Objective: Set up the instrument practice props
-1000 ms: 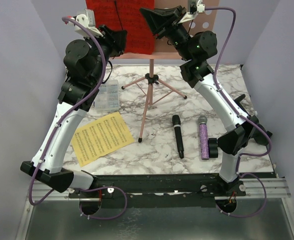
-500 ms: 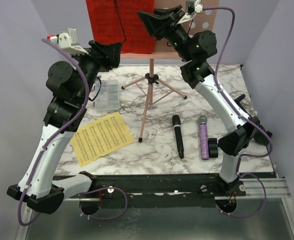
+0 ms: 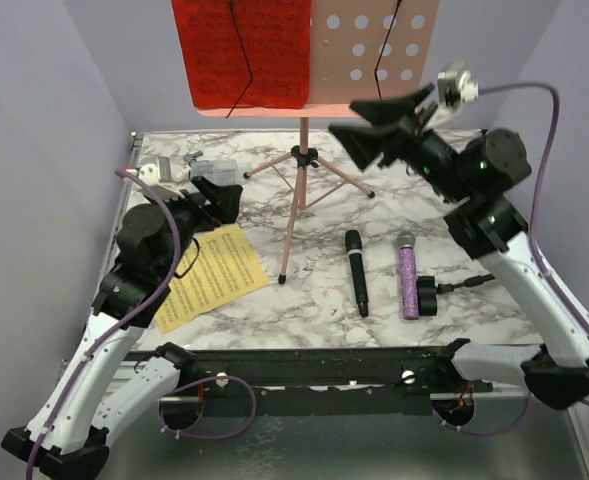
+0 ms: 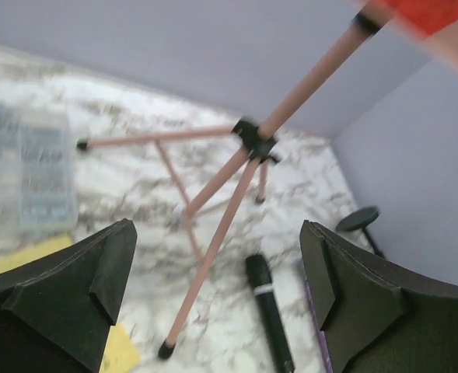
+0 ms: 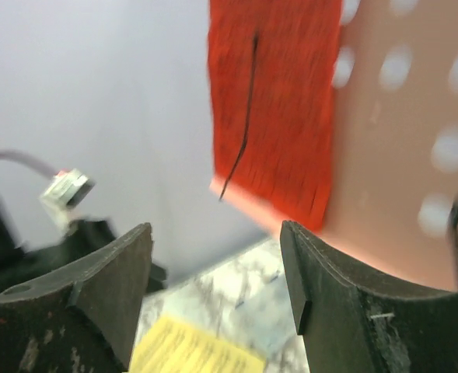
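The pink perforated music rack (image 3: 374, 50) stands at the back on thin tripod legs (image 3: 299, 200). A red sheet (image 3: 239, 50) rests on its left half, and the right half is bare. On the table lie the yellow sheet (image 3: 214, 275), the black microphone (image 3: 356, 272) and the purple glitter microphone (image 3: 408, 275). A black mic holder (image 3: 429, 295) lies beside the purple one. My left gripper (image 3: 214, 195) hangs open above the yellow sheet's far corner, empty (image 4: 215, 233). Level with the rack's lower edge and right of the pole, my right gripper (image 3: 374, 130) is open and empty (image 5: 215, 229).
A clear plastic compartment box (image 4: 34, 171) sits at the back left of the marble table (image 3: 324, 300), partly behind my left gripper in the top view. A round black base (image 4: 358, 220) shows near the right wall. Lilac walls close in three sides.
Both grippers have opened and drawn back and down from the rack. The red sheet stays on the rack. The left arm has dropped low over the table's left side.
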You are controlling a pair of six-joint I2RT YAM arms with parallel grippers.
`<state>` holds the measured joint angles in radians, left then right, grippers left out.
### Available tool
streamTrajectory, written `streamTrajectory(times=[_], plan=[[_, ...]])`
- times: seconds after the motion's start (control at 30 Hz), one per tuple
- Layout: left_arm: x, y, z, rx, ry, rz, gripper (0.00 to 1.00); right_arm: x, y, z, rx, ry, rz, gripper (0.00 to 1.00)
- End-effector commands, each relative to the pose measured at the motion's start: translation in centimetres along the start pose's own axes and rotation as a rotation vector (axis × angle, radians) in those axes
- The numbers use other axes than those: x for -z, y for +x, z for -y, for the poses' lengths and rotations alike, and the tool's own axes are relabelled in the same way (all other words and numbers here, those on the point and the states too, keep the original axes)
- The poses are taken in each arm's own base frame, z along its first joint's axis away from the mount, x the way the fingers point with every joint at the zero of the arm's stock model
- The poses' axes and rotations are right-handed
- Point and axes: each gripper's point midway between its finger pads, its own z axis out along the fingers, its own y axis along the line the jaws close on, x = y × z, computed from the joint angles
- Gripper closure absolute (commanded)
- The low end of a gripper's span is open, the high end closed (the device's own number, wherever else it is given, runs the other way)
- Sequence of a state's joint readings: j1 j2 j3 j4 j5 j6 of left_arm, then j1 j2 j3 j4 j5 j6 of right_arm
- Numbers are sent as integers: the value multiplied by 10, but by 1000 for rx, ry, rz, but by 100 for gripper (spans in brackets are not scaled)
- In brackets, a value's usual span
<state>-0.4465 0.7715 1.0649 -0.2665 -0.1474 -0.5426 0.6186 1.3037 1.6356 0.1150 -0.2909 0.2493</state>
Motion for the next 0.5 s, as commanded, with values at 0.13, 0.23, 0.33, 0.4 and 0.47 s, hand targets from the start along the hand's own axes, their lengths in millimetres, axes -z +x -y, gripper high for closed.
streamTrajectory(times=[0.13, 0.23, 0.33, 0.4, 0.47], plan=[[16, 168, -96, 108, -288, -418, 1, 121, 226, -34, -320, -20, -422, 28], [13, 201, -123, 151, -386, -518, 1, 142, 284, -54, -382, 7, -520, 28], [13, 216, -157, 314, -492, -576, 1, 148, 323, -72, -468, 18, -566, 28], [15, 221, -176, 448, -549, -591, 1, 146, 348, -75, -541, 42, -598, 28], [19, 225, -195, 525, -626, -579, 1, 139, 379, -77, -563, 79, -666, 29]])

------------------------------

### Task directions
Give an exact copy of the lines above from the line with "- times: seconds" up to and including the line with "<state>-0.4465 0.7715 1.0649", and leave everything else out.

### Response area
- times: seconds after the motion's start (control at 30 Hz), one per tuple
- Layout: left_arm: x, y, z, rx, ry, rz, gripper (0.00 to 1.00); right_arm: x, y, z, rx, ry, rz, gripper (0.00 to 1.00)
- End-effector commands, each relative to the pose measured at the motion's start: translation in centimetres along the start pose's own axes and rotation as a rotation vector (axis × angle, radians) in those axes
- The numbers use other axes than those: x for -z, y for +x, z for -y, for the poses' lengths and rotations alike, and the tool's own axes are relabelled in the same way (all other words and numbers here, those on the point and the states too, keep the original axes)
- The poses are taken in each arm's own base frame, z along its first joint's axis away from the mount, x the way the fingers point with every joint at the zero of the arm's stock model
- The poses' axes and rotations are right-handed
- Point and axes: each gripper's point midway between its finger pads, its own z axis out along the fingers, its own y axis along the line the jaws close on, x = y × z, computed from the joint angles
- Gripper closure absolute (commanded)
- The low end of a gripper's span is open, the high end closed (the device's own number, wherever else it is given, runs the other way)
- Sequence of a state's joint readings: j1 j2 j3 j4 j5 j6 of left_arm, then j1 j2 j3 j4 j5 j6 of right_arm
- Numbers are sent as integers: the value multiplied by 10, but by 1000 for rx, ry, rz, but by 100 for gripper (spans in brackets are not scaled)
- In brackets, a value's usual span
<state>-0.4465 0.7715 1.0649 -0.2665 -0.1474 -0.5426 0.6186 1.3037 1.6356 0.1150 -0.2909 0.2493</state>

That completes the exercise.